- **What the task asks**
Copy out every line of the records where the string "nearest" occurs.

- **Data supplied**
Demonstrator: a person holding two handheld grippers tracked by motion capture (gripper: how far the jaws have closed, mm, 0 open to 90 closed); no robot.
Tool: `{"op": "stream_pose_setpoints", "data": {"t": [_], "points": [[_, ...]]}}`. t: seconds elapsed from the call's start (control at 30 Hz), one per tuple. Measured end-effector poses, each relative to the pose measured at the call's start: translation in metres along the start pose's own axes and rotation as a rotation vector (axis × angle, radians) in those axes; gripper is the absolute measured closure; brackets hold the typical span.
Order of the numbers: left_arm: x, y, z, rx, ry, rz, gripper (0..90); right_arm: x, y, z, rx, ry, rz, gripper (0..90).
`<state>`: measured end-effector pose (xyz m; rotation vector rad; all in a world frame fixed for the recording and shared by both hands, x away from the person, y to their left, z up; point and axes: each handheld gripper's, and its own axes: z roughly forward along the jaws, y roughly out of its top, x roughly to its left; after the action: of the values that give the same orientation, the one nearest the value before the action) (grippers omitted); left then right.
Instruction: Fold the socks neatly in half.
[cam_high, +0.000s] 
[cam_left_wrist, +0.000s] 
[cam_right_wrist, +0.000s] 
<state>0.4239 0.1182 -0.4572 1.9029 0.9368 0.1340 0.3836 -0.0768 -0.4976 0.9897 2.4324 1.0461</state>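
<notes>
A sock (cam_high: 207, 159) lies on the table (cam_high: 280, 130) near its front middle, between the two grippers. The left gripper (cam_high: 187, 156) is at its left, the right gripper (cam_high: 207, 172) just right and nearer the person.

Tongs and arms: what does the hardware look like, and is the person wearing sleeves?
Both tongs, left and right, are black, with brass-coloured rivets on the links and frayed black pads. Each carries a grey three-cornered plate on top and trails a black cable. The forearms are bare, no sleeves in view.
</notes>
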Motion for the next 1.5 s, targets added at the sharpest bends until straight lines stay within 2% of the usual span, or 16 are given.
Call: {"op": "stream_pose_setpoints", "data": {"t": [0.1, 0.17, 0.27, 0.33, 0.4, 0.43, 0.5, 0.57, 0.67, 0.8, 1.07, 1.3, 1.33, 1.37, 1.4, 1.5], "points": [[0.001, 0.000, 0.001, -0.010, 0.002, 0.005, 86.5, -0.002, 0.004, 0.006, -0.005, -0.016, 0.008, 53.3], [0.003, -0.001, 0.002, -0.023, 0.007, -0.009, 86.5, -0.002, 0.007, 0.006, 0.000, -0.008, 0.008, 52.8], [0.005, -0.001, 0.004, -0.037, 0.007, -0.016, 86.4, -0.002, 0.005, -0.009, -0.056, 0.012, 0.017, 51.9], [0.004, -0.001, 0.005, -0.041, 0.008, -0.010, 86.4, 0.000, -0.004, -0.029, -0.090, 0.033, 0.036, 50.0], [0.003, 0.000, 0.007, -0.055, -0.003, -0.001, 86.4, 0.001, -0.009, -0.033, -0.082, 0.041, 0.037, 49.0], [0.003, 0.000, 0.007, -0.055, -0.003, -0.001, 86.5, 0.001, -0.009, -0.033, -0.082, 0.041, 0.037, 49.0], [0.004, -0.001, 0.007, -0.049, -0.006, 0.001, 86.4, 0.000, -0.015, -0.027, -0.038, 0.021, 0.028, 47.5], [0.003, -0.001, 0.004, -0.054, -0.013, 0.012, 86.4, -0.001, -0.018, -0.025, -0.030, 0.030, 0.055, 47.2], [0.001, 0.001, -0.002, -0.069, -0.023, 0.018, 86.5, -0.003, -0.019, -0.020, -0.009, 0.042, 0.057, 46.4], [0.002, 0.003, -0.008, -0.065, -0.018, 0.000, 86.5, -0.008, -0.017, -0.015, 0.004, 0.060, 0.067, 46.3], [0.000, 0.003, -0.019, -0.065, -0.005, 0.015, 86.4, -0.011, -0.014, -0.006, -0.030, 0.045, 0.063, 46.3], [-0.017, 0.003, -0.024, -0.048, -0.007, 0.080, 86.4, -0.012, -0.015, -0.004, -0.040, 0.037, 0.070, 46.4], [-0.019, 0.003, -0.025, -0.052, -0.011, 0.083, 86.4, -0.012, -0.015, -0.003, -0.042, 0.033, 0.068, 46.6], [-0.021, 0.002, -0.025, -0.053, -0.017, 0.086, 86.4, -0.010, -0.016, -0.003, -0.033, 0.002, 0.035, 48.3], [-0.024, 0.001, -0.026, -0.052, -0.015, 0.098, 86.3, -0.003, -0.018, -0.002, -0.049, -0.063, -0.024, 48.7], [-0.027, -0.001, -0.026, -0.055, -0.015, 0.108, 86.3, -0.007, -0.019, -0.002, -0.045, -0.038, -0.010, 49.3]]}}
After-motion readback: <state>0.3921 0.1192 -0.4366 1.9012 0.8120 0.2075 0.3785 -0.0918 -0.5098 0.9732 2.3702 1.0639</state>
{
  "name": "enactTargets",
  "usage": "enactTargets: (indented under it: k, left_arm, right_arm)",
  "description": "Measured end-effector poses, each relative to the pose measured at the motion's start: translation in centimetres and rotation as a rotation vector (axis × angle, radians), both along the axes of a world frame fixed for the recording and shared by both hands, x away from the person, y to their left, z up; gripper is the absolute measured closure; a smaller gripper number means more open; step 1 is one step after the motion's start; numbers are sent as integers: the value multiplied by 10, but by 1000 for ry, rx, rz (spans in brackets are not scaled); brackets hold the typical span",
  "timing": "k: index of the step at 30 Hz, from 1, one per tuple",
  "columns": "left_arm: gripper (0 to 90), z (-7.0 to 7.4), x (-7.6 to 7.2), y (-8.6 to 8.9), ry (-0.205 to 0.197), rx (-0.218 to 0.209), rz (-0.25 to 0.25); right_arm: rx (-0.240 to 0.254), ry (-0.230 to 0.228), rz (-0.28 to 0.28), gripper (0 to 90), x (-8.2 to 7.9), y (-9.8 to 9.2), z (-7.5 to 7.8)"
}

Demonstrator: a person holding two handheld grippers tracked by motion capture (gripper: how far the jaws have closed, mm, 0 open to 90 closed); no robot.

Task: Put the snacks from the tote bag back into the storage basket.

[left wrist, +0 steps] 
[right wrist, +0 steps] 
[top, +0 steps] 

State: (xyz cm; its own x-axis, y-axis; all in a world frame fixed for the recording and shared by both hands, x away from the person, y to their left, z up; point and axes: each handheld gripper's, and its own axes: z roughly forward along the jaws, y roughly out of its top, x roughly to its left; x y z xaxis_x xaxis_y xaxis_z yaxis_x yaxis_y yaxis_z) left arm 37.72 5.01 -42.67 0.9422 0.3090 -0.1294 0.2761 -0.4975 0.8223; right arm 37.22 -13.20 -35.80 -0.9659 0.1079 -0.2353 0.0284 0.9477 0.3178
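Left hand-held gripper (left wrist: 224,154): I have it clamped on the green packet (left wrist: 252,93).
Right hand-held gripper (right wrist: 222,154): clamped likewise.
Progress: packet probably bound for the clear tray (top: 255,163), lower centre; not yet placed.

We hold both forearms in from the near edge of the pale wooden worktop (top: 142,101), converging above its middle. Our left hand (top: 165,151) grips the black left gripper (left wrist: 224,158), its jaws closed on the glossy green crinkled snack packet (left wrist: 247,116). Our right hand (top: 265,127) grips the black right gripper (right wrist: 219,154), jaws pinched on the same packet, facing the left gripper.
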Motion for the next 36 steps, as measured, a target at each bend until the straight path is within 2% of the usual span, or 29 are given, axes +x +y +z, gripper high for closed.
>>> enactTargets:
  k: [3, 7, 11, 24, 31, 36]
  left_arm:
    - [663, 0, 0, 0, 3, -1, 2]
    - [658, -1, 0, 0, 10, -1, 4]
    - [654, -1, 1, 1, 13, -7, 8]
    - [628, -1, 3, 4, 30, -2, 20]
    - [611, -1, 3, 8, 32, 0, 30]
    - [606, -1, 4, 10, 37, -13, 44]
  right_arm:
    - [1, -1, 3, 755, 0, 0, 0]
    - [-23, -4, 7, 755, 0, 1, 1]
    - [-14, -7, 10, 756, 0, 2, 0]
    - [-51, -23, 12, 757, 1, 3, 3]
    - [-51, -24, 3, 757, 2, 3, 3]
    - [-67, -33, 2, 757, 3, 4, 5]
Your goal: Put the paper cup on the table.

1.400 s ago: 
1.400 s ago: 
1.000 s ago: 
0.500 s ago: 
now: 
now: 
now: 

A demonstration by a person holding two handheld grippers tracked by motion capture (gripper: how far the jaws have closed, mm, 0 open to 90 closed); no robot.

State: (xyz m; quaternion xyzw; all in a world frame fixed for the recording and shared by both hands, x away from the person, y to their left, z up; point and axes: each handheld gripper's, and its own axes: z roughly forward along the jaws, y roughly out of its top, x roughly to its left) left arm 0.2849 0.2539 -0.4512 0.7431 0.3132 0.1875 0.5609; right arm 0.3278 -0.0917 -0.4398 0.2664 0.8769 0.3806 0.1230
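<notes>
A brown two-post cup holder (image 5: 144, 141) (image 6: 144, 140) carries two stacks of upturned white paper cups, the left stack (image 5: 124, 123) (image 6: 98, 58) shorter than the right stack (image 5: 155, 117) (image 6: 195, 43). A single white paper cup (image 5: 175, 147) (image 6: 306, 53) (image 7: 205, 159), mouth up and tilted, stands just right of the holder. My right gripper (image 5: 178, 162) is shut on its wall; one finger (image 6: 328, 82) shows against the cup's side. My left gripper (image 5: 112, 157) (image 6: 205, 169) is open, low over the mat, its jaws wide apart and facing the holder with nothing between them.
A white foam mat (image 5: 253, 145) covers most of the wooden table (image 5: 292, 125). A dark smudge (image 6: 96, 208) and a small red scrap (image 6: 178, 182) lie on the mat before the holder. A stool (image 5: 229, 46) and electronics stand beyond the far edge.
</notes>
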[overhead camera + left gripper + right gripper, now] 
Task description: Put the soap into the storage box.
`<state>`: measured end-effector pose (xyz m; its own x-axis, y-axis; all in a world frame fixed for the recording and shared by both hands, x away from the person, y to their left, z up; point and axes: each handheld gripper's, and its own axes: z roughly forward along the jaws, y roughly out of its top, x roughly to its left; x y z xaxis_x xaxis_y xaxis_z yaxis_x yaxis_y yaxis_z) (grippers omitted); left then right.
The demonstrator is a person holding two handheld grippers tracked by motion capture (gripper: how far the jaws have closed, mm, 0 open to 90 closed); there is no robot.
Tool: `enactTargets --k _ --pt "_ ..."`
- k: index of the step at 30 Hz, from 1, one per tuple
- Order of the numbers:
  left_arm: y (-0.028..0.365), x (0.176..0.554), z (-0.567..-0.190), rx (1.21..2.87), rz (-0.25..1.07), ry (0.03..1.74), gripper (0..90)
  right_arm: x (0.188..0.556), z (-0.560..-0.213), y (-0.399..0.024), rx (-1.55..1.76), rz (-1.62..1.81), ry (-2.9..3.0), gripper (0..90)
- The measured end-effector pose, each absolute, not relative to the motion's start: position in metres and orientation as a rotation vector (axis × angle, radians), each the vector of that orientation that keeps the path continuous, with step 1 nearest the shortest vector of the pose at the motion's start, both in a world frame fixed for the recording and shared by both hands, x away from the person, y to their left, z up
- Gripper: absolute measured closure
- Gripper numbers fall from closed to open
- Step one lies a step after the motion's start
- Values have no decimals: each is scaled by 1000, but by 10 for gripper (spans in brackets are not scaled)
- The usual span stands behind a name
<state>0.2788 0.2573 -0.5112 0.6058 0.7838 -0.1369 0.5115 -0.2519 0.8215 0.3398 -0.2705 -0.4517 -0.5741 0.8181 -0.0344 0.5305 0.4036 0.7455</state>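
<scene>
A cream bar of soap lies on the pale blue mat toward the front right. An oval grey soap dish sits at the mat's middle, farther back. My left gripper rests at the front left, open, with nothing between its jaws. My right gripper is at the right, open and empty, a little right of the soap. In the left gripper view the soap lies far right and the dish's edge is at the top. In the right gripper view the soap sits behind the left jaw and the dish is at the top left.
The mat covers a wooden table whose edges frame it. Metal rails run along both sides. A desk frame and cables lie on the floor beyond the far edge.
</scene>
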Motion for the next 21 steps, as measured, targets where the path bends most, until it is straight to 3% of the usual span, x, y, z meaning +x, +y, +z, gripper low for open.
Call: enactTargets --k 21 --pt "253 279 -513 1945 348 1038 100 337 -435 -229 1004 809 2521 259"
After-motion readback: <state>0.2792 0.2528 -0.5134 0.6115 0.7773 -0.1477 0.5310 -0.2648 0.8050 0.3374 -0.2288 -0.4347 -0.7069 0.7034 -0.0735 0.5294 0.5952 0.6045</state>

- **Output for this task**
`<state>`: measured end-effector pose (xyz m; rotation vector rad; all in a world frame fixed for the recording and shared by both hands, x away from the person, y to their left, z up; point and axes: each handheld gripper's, and its own axes: z roughly forward along the jaws, y roughly out of its top, x roughly to its left; after the action: of the values that give the same orientation, the one nearest the value before the action) (grippers omitted); left then right.
- The measured end-effector pose, each absolute, not relative to the motion's start: position in metres and orientation as a rotation vector (axis × angle, radians), each the vector of that orientation that keeps the path continuous, with step 1 nearest the shortest vector of the pose at the motion's start, both in a world frame fixed for the recording and shared by both hands, x away from the person, y to their left, z up

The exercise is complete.